6 Things You Should Know Before Starting an eCommerce Business

Most eCommerce businesses don’t fail because the founder wasn’t hardworking enough. They fail because they skipped the questions that should have been answered before launching.
Key Points
Here are the six risks that kill eCommerce businesses – ordered from most to least destructive. This guide shows you how to solve each one before it costs you money:
- Nobody wants your product – the #1 killer, yet the most avoidable
- The numbers never worked – wrong margins, wrong pricing, wrong model
- You can’t reach buyers affordably – demand exists, but acquiring customers wipes out your profit
- Nobody trusts your store – visitors arrive and leave without buying
- Your store doesn’t convert – good traffic, but weak copy and a broken funnel
- You can’t keep up as you grow – no systems, no automation, eventual burnout
What Is eCommerce?
eCommerce is any buying or selling that happens online. That’s the simple definition. But what you’re actually getting into is a business that lives or dies on six things: the right product, the right economics, affordable customer acquisition, customer trust, conversion, and operational systems.
Over 28 million eCommerce sites exist today. About 2,000 new ones launch every day. (Source: SellersCommerce, 2025) Most will be gone within a year.
The ones that survive aren’t necessarily better-funded or better-designed.

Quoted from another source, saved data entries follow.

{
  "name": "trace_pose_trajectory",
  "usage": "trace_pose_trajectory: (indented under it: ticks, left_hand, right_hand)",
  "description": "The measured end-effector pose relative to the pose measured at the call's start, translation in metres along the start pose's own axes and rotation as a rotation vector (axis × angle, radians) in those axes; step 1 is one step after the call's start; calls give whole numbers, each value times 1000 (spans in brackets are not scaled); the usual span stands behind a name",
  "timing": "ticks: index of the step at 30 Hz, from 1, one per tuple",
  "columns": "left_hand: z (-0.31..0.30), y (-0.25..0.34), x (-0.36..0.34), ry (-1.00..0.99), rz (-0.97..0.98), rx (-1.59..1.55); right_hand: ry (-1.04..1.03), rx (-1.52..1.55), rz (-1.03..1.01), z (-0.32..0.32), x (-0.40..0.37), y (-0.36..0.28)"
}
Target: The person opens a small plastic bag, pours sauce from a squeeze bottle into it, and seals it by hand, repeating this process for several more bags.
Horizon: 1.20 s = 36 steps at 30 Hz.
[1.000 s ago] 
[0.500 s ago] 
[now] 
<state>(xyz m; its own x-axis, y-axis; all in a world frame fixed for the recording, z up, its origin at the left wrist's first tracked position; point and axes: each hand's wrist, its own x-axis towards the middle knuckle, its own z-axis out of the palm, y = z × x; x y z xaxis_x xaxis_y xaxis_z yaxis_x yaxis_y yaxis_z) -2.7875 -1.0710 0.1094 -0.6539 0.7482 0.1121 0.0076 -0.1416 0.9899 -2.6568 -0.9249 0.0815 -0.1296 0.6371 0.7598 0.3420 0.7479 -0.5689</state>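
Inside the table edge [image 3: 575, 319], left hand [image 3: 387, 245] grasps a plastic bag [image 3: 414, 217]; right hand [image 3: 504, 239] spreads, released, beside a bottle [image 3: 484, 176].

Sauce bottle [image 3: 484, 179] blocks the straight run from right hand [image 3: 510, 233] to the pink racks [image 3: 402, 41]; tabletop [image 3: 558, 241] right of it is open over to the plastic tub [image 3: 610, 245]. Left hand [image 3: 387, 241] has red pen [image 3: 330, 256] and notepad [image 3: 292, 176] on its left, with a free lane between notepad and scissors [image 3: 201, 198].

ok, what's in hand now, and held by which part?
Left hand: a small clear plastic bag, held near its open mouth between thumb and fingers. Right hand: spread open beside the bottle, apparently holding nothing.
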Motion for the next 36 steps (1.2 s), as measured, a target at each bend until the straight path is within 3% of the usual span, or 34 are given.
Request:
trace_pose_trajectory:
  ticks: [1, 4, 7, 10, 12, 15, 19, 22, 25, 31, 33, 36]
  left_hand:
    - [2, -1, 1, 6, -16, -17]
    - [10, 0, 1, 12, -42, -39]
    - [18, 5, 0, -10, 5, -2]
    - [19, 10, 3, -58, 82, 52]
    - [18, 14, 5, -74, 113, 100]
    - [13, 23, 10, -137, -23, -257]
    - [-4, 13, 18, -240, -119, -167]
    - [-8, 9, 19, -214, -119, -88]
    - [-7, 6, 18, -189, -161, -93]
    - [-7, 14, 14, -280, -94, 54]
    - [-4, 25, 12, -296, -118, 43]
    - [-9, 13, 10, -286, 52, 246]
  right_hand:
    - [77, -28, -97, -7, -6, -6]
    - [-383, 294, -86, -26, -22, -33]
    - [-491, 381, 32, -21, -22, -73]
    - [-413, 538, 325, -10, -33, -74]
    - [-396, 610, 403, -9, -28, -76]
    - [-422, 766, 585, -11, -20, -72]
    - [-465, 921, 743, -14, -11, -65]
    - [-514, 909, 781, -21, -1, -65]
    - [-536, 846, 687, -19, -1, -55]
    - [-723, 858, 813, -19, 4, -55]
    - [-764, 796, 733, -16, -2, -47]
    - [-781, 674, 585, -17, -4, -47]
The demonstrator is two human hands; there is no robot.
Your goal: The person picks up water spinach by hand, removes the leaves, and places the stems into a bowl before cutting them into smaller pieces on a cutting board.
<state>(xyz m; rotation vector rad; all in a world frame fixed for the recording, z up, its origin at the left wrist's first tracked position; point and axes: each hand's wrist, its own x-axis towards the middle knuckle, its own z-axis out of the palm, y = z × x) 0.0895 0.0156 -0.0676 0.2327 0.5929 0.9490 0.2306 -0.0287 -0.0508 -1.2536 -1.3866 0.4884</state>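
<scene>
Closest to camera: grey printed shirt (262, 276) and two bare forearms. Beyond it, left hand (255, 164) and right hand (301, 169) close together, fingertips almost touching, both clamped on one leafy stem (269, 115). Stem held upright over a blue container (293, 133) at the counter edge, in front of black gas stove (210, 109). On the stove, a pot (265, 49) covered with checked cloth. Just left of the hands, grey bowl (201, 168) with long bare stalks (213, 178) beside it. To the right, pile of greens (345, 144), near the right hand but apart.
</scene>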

They’re the ones where the founder answered the hard questions before spending money – not after.
This guide is structured around those questions, starting with the one that matters most.
The State of eCommerce in 2026
The opportunity is larger than ever – but so is the competition.

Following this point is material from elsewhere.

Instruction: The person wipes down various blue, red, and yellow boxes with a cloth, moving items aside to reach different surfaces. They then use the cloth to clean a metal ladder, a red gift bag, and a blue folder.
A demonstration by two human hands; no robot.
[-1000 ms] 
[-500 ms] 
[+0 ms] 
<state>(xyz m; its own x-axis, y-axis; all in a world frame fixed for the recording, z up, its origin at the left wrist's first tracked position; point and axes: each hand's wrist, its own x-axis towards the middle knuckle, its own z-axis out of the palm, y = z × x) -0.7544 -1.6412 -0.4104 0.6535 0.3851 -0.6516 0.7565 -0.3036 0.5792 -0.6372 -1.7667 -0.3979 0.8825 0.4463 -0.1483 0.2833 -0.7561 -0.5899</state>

Global eCommerce sales are forecast to reach $6.88 trillion in 2026, representing 21.1% of all retail commerce worldwide – meaning more than one in every five retail dollars is now spent online.
That’s a 7.2% increase from 2025 ($6.42 trillion) – and more than double the growth rate of traditional retail, which grew just 3.5% in the same period.

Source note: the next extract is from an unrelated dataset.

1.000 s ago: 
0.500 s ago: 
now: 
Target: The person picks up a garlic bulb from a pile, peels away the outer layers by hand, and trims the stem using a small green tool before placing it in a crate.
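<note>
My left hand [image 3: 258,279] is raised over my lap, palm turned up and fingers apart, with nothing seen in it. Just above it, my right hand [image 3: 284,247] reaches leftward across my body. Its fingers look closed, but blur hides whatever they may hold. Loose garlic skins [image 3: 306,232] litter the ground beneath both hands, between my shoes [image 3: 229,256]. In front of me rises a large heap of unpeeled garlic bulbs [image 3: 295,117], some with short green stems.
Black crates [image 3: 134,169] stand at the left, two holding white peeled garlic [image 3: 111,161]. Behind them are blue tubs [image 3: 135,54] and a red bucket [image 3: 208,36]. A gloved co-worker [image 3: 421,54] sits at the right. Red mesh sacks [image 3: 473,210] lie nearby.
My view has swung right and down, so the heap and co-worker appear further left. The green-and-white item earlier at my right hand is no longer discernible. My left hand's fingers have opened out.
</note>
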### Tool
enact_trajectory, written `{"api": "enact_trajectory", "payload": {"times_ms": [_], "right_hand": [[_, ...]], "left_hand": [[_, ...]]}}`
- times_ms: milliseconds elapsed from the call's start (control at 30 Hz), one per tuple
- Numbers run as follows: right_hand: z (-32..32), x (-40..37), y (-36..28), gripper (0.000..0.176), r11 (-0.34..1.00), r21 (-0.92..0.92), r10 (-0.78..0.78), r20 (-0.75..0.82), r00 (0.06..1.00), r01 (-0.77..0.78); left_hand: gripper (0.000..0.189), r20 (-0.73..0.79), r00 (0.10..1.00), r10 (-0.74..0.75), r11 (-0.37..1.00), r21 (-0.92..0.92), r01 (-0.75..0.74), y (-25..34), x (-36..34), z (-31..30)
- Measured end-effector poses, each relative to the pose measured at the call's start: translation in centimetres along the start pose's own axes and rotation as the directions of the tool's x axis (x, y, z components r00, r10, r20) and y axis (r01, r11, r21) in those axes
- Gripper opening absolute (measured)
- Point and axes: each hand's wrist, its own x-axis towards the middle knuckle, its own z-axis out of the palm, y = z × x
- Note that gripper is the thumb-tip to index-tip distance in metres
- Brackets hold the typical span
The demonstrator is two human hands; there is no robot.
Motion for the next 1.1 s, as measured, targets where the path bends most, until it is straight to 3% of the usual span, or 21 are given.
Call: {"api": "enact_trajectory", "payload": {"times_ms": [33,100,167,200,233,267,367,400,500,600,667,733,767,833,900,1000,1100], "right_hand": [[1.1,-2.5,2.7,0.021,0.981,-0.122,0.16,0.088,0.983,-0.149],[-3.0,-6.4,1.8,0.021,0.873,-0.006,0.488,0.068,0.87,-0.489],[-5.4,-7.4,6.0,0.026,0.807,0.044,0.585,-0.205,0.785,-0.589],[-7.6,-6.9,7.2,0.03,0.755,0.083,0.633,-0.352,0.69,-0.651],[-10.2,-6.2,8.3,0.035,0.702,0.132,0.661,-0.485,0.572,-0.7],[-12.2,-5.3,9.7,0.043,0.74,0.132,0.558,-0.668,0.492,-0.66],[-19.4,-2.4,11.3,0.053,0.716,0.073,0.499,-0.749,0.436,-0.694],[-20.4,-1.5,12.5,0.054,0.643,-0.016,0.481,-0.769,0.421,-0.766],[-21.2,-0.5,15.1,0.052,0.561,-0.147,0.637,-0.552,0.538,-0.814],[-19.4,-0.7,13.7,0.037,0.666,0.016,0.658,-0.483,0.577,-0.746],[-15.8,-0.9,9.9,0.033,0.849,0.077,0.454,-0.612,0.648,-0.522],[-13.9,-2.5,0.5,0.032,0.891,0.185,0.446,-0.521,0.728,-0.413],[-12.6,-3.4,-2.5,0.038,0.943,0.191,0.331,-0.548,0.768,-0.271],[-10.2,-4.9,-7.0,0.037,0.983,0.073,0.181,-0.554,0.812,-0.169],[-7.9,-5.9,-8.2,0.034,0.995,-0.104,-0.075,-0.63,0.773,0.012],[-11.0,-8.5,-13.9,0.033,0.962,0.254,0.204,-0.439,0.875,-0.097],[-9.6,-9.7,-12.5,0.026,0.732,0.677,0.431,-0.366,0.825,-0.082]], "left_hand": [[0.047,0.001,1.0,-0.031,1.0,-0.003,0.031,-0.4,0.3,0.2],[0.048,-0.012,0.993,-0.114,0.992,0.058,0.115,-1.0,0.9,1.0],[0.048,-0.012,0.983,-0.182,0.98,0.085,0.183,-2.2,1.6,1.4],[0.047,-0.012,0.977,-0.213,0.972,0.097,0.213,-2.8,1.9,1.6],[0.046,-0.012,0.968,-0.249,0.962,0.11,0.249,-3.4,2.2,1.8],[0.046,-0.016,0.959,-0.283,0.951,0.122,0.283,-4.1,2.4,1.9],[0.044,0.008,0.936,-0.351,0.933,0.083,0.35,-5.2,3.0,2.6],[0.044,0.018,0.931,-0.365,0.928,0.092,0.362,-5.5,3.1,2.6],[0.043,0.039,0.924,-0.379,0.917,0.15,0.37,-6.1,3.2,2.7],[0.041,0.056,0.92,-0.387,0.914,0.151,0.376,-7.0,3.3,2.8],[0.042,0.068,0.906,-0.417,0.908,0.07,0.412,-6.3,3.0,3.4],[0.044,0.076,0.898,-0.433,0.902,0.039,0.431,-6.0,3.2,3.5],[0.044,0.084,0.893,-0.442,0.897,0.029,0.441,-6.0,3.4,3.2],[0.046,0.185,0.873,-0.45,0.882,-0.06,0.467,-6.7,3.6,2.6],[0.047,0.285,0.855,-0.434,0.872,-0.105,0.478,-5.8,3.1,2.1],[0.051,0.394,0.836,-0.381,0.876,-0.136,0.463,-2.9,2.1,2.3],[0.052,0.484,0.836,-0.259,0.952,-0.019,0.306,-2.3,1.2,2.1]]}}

Other key markers for 2026:
- 2.86 billion people globally are expected to shop online
- 59–74% of all eCommerce traffic now comes from mobile devices
- Social commerce has reached $2.11 trillion globally in 2026, growing at 30%+ annually
- U.S. eCommerce sales are projected to hit $1.62 trillion in 2026, up 10.4% from 2025
The industry isn’t emerging anymore. It’s mature, competitive, and unforgiving to businesses that launch without doing the hard thinking first.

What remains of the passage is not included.